### Problem to solve
Using the data that follows, output only the lines from the line with "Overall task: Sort" up to and including the line with "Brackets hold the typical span", exactly, leaving pictures aside.

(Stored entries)
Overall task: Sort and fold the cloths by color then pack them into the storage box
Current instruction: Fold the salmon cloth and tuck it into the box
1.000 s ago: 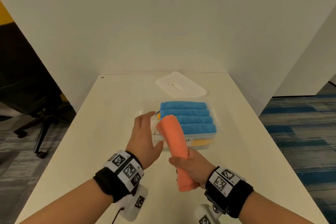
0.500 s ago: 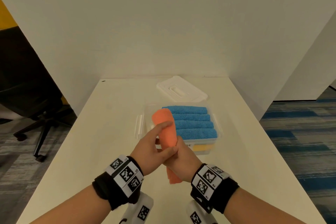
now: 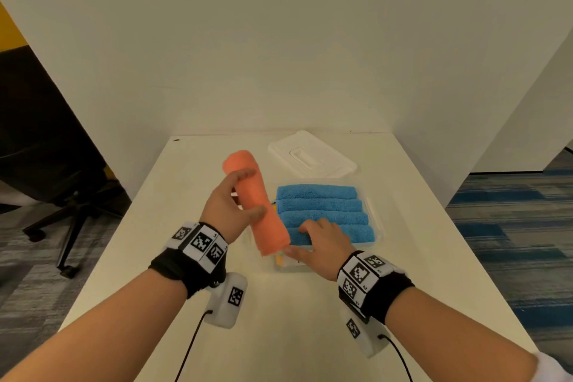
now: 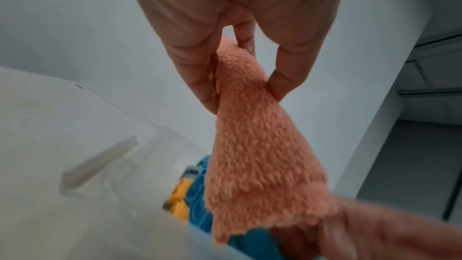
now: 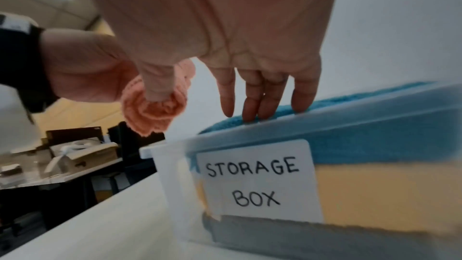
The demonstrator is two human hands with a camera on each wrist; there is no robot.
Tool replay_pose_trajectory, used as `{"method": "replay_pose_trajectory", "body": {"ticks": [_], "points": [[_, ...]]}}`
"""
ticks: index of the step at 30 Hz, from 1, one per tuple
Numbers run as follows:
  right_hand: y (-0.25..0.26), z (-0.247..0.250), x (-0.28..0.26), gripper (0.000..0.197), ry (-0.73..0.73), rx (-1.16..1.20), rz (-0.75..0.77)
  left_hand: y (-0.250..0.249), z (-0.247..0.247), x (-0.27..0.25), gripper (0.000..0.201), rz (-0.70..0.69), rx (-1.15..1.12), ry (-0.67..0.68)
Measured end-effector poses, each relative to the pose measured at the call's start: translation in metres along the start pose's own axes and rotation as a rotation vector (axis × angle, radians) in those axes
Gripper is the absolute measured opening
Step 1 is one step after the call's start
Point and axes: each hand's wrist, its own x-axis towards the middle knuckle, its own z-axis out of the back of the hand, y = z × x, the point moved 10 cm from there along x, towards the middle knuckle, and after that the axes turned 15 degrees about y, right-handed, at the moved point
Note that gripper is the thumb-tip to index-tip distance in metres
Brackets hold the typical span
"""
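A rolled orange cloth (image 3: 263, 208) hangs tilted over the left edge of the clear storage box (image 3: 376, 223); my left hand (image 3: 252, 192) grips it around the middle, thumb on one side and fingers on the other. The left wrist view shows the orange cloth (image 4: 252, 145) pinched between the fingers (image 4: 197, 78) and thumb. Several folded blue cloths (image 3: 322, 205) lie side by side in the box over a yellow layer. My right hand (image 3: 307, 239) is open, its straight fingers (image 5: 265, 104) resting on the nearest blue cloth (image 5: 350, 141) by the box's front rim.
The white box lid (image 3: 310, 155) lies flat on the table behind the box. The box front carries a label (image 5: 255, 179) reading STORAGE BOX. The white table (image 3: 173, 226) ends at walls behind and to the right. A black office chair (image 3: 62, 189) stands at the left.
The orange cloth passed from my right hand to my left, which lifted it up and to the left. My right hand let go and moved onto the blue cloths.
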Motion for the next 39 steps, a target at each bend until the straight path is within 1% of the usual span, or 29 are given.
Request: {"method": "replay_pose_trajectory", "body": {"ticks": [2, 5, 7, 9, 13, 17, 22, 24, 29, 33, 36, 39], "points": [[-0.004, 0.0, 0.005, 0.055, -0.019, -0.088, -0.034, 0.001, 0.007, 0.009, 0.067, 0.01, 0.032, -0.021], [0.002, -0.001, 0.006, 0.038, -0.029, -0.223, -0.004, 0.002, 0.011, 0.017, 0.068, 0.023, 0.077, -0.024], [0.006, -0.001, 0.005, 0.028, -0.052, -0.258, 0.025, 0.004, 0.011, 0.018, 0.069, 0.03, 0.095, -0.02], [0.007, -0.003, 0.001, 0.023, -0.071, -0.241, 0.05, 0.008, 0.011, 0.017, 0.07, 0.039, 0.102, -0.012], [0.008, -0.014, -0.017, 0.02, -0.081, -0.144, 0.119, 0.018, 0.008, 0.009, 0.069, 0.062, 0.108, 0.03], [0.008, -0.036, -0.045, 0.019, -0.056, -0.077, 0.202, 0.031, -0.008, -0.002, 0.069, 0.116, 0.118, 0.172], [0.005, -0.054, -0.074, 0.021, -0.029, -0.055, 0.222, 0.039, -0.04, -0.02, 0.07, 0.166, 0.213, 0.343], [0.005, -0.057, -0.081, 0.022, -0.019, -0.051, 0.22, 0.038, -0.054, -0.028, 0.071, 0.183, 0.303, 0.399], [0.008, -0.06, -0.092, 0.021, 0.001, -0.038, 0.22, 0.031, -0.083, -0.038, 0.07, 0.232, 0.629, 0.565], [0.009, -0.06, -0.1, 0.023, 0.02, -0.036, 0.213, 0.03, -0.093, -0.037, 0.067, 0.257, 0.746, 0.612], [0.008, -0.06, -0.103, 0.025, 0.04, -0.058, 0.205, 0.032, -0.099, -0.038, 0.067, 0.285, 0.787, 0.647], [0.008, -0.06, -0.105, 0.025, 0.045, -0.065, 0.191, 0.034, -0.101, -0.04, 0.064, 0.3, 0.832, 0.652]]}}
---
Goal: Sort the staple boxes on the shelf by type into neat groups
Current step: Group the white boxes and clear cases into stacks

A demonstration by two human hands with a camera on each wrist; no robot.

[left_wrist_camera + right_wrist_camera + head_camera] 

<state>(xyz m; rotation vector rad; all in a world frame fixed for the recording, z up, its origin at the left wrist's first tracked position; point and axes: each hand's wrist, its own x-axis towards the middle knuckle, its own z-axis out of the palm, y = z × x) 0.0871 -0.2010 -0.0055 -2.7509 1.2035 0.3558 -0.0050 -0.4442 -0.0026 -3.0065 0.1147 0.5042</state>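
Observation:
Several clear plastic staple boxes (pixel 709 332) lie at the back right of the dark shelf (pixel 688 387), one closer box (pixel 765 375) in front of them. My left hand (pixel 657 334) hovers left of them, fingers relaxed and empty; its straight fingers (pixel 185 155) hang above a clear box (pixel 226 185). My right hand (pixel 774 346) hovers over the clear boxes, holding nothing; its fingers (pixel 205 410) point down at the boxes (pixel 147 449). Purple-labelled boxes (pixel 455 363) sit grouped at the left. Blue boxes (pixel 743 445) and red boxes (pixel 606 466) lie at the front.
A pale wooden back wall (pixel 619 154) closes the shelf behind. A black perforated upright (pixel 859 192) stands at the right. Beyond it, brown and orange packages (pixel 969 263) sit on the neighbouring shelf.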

### Response below
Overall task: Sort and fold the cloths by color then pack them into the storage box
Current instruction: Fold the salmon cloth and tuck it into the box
1.000 s ago: 
0.500 s ago: 
now: 
now: 
now: 
The demonstrator is two human hands with a camera on each wrist; there is no robot.
Tool replay_pose_trajectory, used as `{"method": "replay_pose_trajectory", "body": {"ticks": [_], "points": [[_, ...]]}}`
"""
ticks: index of the step at 30 Hz, from 1, one per tuple
Numbers run as follows:
  right_hand: y (-0.25..0.26), z (-0.247..0.250), x (-0.28..0.26), gripper (0.000..0.197), ry (-0.73..0.73), rx (-1.16..1.20), rz (-0.75..0.77)
  left_hand: y (-0.250..0.249), z (-0.247..0.247), x (-0.27..0.25), gripper (0.000..0.201), rz (-0.70..0.69), rx (-1.15..1.12), ry (-0.67..0.68)
Measured end-effector poses, each relative to the pose measured at the call's start: translation in metres along the start pose's own axes and rotation as a rotation vector (axis × angle, radians) in those axes
Gripper is the absolute measured opening
Step 1 is one step after the call's start
Point and axes: each hand's wrist, its own x-axis towards the middle knuckle, its own z-axis out of the back of the hand, y = z × x, the point moved 10 cm from there along x, towards the middle knuckle, and after that the axes turned 15 degrees about y, right-handed, at the moved point
Note that gripper is the thumb-tip to index-tip distance in metres
Brackets hold the typical span

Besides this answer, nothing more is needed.